Thursday, October 11, 2018
Laurie Anderson to be honoured as one of this year's "Friends of the Arts"
On Sunday October 21, at the Princeton Club, Town Hall will host its 97th Annual Gala, and will honor Laurie Anderson, Charlie Hall and Robert Hurwitz as this year’s "Friends of the Arts".
The event will include a concert, cocktails, dinner, and an awards presentation. Admission to the event is open to Town Hall Sustaining Members, contributors and guests. For more information, visit the website, here.
From the press release:
"One of America’s most renowned and daring creative pioneers. As diverse as she is prolific, Laurie has cast herself in roles as varied as visual artist, composer, poet, photographer, filmmaker, electronics whiz, vocalist, and instrumentalist. In the early ‘70s, Laurie burst onto the New York avant-garde/music/art/performance scene and quickly acquired a fervent following in the underground arts community. In 1978, she performed at the Nova Convention with such counter-culture luminaries as William S. Burroughs, Philip Glass, Frank Zappa, Timothy Leary, John Cage, and Allen Ginsberg. Her recording career took off in 1981, when her song “O Superman” rose to #2 on the British pop music charts, leading to a seven-album deal with Warner Brothers. A deluxe box set of her Warner Brothers output, Talk Normal, was released in the fall of 2000 on Rhino/Warner Archives. The following year, she released her first record for Nonesuch Records, “Life on a String.” A year later, Live in New York, recorded at Town Hall, was released. Laurie has toured the United States and abroad numerous times with shows that range from simple spoken word performances to highly elaborate multimedia events like United States I-V (1983), Empty Places (1990), The Nerve Bible (1995), and Songs and Stories for Moby Dick (1999-2000), based on the Herman Melville novel. Her visual work has been presented in major museums in the United States and Europe.
As a composer, Laurie contributed music to films by Wim Wenders and Jonathan Demme; dance pieces by Bill T. Jones, Trisha Brown, and Molissa Fenley; a score for Robert LePage’s theater production, Far Side of the Moon; and pieces for National Public Radio, the BBC, and Seville’s Expo ‘92. Laurie is recognized worldwide as a groundbreaking leader in the use of technology in the arts. In the late ’90s, as a collaborator with Interval Research Corporation—a laboratory founded by Paul Allen and David Liddle—she created the Talking Stick, a six-foot-long MIDI controller that she used in the MobyDick tour. In 2002, she was appointed the first-ever artist-in-residence at NASA, a stint that yielded her 2004 solo piece, The End of the Moon.
In 2007 she received the prestigious Dorothy and Lillian Gish Prize for her outstanding contribution to the arts.

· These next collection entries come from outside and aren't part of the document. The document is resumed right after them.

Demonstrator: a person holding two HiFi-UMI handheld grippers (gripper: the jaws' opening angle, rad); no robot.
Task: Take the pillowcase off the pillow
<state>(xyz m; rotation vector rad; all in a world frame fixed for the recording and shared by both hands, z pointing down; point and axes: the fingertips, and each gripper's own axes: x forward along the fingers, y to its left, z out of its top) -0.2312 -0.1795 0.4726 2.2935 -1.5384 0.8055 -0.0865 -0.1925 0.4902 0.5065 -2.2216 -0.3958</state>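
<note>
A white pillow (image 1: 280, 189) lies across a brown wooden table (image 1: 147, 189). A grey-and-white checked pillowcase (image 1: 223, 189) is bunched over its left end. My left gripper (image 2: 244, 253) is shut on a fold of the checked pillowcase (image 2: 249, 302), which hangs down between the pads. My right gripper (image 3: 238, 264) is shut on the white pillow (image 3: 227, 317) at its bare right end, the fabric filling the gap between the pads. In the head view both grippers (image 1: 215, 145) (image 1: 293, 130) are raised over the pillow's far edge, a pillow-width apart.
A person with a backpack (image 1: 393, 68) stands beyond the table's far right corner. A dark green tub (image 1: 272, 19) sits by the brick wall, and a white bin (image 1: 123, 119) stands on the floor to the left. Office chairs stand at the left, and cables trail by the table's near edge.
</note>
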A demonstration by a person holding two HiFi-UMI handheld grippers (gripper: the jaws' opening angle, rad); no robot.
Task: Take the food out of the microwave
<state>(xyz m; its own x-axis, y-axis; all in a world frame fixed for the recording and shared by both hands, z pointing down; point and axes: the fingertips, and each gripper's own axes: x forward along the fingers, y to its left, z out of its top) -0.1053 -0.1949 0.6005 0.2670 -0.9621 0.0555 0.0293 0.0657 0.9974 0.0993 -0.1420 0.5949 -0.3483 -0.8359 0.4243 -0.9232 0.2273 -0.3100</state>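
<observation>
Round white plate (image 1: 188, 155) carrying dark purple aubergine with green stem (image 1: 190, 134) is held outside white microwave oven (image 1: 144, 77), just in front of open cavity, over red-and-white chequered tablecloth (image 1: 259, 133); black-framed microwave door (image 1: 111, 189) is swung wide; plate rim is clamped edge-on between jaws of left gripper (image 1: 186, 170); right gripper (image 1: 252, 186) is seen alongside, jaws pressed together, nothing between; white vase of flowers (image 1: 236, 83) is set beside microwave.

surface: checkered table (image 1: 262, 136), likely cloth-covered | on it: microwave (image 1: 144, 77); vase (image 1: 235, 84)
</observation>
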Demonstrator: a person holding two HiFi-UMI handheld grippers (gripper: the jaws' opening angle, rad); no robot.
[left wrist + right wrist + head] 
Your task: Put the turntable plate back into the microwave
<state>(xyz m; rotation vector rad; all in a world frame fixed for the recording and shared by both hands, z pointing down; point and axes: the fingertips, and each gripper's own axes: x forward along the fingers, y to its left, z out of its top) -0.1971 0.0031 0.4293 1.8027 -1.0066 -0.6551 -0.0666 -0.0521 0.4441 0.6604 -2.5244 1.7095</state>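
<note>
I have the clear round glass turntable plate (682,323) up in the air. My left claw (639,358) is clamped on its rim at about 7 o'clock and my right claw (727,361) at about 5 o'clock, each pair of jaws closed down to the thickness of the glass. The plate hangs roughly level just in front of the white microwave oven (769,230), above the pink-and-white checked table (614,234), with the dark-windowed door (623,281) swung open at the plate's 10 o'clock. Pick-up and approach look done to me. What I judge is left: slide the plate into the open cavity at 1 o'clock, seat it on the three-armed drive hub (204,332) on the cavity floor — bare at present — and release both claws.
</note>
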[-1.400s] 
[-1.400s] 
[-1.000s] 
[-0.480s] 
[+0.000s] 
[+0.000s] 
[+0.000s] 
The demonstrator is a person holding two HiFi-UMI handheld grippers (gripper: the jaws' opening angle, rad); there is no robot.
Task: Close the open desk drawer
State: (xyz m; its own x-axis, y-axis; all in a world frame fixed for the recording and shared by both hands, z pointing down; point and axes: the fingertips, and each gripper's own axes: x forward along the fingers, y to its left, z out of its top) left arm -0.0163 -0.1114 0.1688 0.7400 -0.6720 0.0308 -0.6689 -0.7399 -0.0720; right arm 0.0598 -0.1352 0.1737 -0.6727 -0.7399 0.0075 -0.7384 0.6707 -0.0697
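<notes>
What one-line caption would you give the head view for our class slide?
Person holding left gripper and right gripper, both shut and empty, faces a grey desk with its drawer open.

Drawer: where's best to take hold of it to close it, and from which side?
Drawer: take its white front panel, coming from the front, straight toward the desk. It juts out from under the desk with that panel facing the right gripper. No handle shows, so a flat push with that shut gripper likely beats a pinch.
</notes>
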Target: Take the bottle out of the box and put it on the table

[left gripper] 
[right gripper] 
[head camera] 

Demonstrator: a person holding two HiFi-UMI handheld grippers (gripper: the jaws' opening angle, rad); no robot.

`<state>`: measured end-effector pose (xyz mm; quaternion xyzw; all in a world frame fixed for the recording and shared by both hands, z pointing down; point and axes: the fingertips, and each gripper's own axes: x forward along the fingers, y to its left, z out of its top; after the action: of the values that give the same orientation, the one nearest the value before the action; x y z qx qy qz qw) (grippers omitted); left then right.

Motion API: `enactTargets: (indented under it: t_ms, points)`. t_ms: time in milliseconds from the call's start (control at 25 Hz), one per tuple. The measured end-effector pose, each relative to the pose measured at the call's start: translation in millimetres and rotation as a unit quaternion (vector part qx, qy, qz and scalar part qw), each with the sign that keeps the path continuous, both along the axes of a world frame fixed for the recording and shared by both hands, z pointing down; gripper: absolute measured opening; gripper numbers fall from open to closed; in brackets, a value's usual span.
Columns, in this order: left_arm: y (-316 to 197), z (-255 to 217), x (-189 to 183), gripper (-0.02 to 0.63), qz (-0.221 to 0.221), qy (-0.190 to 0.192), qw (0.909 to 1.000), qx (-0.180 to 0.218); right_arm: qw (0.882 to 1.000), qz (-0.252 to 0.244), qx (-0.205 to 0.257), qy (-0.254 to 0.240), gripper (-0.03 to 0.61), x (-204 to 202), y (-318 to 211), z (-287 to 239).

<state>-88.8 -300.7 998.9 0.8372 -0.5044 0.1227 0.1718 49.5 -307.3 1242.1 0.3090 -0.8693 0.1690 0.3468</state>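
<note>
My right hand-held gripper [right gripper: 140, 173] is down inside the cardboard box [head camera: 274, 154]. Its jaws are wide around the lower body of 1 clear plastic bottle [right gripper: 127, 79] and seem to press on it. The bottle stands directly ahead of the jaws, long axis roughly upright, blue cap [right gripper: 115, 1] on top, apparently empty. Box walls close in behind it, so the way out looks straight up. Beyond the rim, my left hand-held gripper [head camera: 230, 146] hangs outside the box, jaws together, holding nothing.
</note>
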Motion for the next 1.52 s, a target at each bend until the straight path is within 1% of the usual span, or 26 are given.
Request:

In 2011, she was awarded Pratt Institute’s Honorary Legends Award. Her Habeas Corpus exhibition at the Park Avenue Armory in 2016 garnered Yoko Ono’s annual Courage Award for the Arts. Laurie’s film and visual projects include numerous videos, the high definition film Hidden Inside Mountains, a series of audio-visual installations, Heart of a Dog which was an official selection of both the 2015 Venice and Toronto Film Festivals and Chalkroom a virtual reality collaboration with Hsin- Chien Huang which received Best VR Experience at the Venice Film Festival 2017. Her virtual reality work is represented in many arts institutions, festivals and in the new wing at MassMoCa. Laurie has performed at The Town Hall over four decades. Laurie originally hails from Glen Ellyn, Illinois. She graduated from Barnard College (magna cum laude, Phi Beta Kappa) with a B.A. in art history and in 1972, earned an M.F.A. in sculpture from Columbia University. In 2008, she married singer/songwriter/musician Lou Reed, with whom she collaborated on several works. She lives in New York City."